The Laying Hen's Diet: A Comprehensive Guide to Optimal Nutrition

Providing a balanced diet for laying hens is crucial for maintaining their health and maximizing egg production. Whether you aim to supply your family with fresh eggs or produce eggs for hatching, understanding the nutritional needs of your flock is paramount. A well-fed hen is a productive hen, and a balanced diet is key to preventing deficiencies that can hinder egg production and lead to health issues.

Understanding the Nutritional Needs of Laying Hens

A hen's diet is used for two main purposes: maintenance and production. The maintenance requirement covers the energy and nutrients needed for basic survival and health, including the proper functioning of organ systems. Once these needs are met, the hen can use additional nutrients for egg production. A diet lacking the correct balance of nutrients will likely result in poor or no egg production.

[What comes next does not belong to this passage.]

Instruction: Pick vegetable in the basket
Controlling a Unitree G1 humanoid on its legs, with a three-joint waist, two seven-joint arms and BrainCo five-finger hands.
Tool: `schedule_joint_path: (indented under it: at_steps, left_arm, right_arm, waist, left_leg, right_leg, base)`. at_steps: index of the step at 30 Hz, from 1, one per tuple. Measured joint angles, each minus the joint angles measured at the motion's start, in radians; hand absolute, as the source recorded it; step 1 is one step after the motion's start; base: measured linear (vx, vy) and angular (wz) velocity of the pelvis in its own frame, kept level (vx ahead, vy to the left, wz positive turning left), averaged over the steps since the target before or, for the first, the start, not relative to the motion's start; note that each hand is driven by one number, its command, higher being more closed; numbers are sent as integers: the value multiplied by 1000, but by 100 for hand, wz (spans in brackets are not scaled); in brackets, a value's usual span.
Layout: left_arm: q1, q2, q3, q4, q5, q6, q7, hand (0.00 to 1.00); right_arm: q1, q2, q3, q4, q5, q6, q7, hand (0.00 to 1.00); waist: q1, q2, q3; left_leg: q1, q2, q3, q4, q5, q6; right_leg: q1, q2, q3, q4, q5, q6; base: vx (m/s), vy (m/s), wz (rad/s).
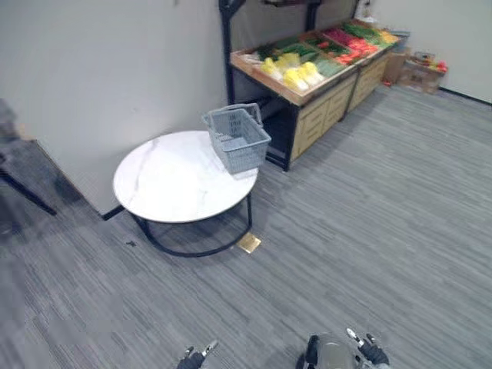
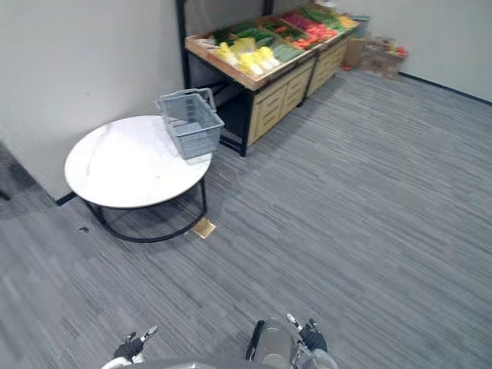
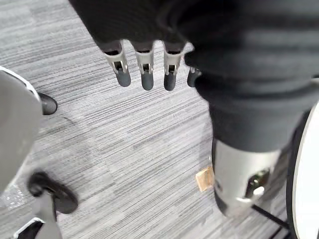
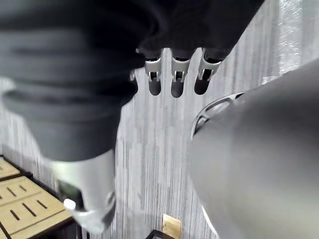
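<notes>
A grey plastic basket (image 1: 237,138) stands on the right edge of a round white table (image 1: 177,181), with nothing showing inside it. Behind it, a wooden stand (image 1: 323,108) holds yellow vegetables (image 1: 296,73), green ones (image 1: 307,50) and red ones (image 1: 350,46). Both hands hang low over the floor, far from the table. My left hand (image 1: 196,356) has straight fingers (image 3: 144,74) and holds nothing. My right hand (image 1: 367,350) is open too, its fingers (image 4: 174,79) relaxed above the carpet.
Grey striped carpet (image 1: 369,231) stretches between me and the table. A small gold plate (image 1: 248,244) lies on the floor by the table's black ring base. Cardboard boxes (image 1: 419,73) sit past the stand. A dark piece of furniture (image 1: 15,177) is at the left wall.
</notes>
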Motion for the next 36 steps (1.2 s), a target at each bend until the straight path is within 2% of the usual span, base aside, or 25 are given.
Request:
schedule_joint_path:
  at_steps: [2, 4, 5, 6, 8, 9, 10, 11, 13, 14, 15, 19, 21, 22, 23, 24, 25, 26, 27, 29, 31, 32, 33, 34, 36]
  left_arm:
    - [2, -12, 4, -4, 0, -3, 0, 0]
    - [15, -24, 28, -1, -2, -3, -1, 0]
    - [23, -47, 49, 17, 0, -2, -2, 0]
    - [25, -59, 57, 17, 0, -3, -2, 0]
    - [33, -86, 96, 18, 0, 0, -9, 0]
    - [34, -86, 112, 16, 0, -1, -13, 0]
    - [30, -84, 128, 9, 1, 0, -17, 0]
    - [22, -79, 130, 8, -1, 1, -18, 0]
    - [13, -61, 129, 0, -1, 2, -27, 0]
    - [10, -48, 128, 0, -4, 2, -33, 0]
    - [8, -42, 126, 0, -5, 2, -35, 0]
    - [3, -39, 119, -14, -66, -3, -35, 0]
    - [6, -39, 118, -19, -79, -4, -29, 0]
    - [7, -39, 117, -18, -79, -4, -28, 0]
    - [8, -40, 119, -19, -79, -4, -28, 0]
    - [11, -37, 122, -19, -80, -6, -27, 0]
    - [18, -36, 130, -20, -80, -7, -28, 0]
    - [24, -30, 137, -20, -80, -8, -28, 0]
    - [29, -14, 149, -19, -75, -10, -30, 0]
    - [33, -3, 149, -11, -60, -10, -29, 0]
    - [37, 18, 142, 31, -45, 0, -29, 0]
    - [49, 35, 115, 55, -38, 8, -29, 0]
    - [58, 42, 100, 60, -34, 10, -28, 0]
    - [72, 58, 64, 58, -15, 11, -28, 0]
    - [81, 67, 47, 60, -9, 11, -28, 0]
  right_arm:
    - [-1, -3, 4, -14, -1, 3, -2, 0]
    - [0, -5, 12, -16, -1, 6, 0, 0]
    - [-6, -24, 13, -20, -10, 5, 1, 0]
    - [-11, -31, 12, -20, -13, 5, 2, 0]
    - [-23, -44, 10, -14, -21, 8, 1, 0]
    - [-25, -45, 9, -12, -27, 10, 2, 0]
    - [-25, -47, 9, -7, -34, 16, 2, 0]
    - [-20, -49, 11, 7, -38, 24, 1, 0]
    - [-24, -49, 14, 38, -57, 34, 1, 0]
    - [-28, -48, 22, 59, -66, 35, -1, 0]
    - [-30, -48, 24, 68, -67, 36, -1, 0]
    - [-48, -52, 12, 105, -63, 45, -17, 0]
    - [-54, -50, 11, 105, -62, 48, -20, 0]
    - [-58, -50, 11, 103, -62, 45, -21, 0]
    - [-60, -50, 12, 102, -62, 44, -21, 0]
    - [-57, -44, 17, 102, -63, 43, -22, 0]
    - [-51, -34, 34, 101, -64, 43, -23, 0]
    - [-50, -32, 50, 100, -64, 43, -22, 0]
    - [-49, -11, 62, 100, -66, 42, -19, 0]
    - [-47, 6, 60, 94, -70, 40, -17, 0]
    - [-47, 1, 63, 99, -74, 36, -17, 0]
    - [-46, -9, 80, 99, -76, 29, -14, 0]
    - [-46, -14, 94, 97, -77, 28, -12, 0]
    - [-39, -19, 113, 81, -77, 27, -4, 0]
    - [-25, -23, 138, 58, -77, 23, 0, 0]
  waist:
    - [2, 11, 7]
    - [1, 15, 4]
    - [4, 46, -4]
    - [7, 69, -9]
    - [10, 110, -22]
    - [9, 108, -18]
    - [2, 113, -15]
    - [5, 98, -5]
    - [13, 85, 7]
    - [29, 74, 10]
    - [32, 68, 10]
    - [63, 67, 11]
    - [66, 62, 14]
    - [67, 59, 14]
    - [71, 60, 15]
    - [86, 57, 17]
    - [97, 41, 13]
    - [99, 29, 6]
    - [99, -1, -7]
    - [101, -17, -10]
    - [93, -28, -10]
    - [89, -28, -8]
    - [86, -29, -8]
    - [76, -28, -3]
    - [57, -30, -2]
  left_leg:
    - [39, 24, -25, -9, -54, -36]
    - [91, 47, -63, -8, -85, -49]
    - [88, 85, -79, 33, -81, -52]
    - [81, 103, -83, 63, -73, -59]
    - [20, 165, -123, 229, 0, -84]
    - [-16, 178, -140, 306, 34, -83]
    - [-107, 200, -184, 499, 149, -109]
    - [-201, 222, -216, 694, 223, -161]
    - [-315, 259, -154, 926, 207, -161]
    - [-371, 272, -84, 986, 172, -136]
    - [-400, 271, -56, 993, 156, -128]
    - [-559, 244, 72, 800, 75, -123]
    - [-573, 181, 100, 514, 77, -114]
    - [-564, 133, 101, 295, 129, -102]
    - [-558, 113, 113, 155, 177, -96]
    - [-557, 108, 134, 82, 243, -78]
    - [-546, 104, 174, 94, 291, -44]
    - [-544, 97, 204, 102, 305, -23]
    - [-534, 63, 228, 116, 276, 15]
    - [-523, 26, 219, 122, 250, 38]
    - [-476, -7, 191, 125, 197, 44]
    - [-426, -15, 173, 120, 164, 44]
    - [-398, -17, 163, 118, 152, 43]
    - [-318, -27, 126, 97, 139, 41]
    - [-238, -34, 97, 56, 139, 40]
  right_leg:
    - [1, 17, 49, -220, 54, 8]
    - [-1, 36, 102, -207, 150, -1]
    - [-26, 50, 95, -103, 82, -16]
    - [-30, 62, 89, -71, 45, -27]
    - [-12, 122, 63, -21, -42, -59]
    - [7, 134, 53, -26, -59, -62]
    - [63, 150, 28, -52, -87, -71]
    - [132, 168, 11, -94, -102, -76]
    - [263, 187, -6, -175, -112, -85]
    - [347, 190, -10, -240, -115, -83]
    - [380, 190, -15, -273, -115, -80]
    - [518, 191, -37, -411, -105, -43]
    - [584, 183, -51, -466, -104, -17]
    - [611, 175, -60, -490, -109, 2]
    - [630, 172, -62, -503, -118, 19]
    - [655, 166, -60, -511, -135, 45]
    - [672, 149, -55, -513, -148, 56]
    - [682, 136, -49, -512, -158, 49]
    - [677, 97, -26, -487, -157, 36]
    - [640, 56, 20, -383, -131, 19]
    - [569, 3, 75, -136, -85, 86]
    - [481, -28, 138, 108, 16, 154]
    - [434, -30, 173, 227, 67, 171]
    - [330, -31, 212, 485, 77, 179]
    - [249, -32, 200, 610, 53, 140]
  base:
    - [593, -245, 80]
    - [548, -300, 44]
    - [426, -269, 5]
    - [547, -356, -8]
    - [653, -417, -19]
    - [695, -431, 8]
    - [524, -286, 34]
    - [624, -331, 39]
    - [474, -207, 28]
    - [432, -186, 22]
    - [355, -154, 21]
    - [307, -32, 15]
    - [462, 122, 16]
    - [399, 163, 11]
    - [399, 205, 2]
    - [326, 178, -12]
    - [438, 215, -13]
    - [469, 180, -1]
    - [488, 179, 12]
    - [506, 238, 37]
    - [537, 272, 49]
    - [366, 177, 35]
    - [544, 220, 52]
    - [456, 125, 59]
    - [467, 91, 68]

Here are the essential nutrients in a hen's diet:

  • Protein: Vital for various bodily functions, including hormone and enzyme production, immune cell function, tissue maintenance, and oxygen transportation. Protein is also crucial for egg components, especially the albumen (egg white). Soybean meal is a primary protein source in most poultry diets.
  • Carbohydrates: A primary source of energy for hens. Energy powers almost every function of a chicken, from basic bodily processes to physical activity. Corn is an excellent source of carbohydrates in poultry feed.
  • Lipids (Fats or Oils): Another concentrated source of energy, especially important during colder seasons when hens need more energy to maintain their body temperature.
  • Vitamins and Minerals: Extremely important for many bodily functions. While most commercial layer feeds contain sufficient vitamins and minerals, calcium and phosphorus deserve special attention.
    • Calcium and Phosphorus: These minerals are essential for bone health and eggshell formation. Eggshells are primarily composed of calcium carbonate. The ideal calcium-to-phosphorus ratio for laying hens is much higher than the standard 2:1 ratio for most animals, ranging from 4:1 to as high as 7:1.

Choosing the Right Feed: Commercial vs. Homemade

Commercial Feeds

Commercially available complete feeds are formulated to meet the specific needs of growing pullets and laying hens, making them a convenient and reliable option. These feeds are readily available at local feed supply stores. Pay attention to the feed label to understand the concentration of important nutrients and match them to the recommendations for pullets and laying hens. At a minimum, labels typically display the amount of protein (or crude protein), fat, and fiber. Layer feed labels should also include the analyzed calcium and phosphorus content.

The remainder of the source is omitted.